In contrast to Myron and Terra Nova, in Melrose Hotel, a Pennsylvania District Court judge held that to obtain advertising injury coverage for "making known to any person or organization covered material that violates a person's right to privacy" the insured must demonstrate that the content contained in the covered material violated a person's right to secrecy and that it was made known to a third party. 432 F. Supp. 2d at 504. Further, the court concluded that coverage for injury to property was not afforded by the policy because the insured intended to cause the harm that befell class members. Id. at 510. Coverage was thus denied. Id. at 512. As stated previously, this decision was affirmed by the Third Circuit on appeal.

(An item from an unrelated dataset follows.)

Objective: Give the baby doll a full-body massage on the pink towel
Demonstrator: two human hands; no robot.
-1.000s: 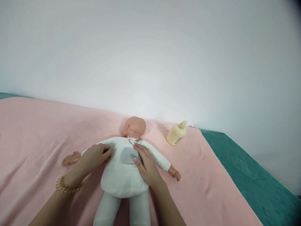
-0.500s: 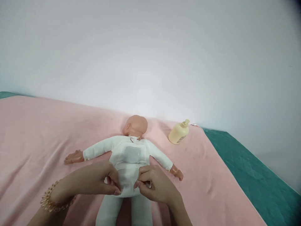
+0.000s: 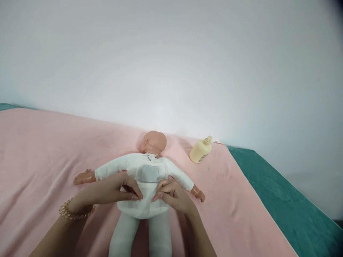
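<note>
A baby doll (image 3: 144, 167) in a white cloth suit lies face down on a pink blanket (image 3: 40, 157), bald head toward the wall and arms spread. My left hand (image 3: 118, 188), with a gold bracelet at the wrist, rests on the doll's lower back from the left. My right hand (image 3: 171, 194) rests on it from the right. On both hands, thumb and fingers pinch the white cloth near the middle of the back, the fingertips nearly meeting.
A cream pump bottle (image 3: 200, 151) lies tilted on the blanket right of the doll's head. A teal sheet (image 3: 281, 207) shows beyond the blanket's right edge. A plain white wall (image 3: 171, 64) rises just behind the doll.
One second ago both hands lay flat on the doll's upper back. They slid down to the lower back and curled into pinches, then moved slightly up.
</note>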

It is thus apparent from the foregoing that a conflict between the laws of New Jersey and Pennsylvania is likely to exist if, in fact, the reasoning of Myron is followed in the future in a precedential opinion. See R. 1:36-3 (declaring that "[n]o unpublished opinion shall constitute precedent or be binding upon any court."). However, that fact does not, in and of itself, establish that an unseemly race to the courthouse existed, particularly in a case such as this in which Express Products is a Pennsylvania corporation and it appears that the policy in question was issued in Pennsylvania. Moreover, our examination of choice of law principles in an insurance coverage context, discussed at length in Century Indemnity Co. v. Mine Safety Appliances Company, 398 N.J. Super. 422, 435-37 (App. Div. 2008), satisfies us that it is far from clear that, if the present action were to continue, New Jersey law would be found to apply. As a consequence, we find no special equity arising from forum shopping as the result of the existence of favorable coverage precedent.

As a final matter, we observe that both the Pennsylvania and New Jersey actions appear to be in their infancy. In such circumstances, the advanced state of one action in comparison to another cannot give rise to a special equity sufficient to overcome the presumption of deference to the first-filed Pennsylvania action.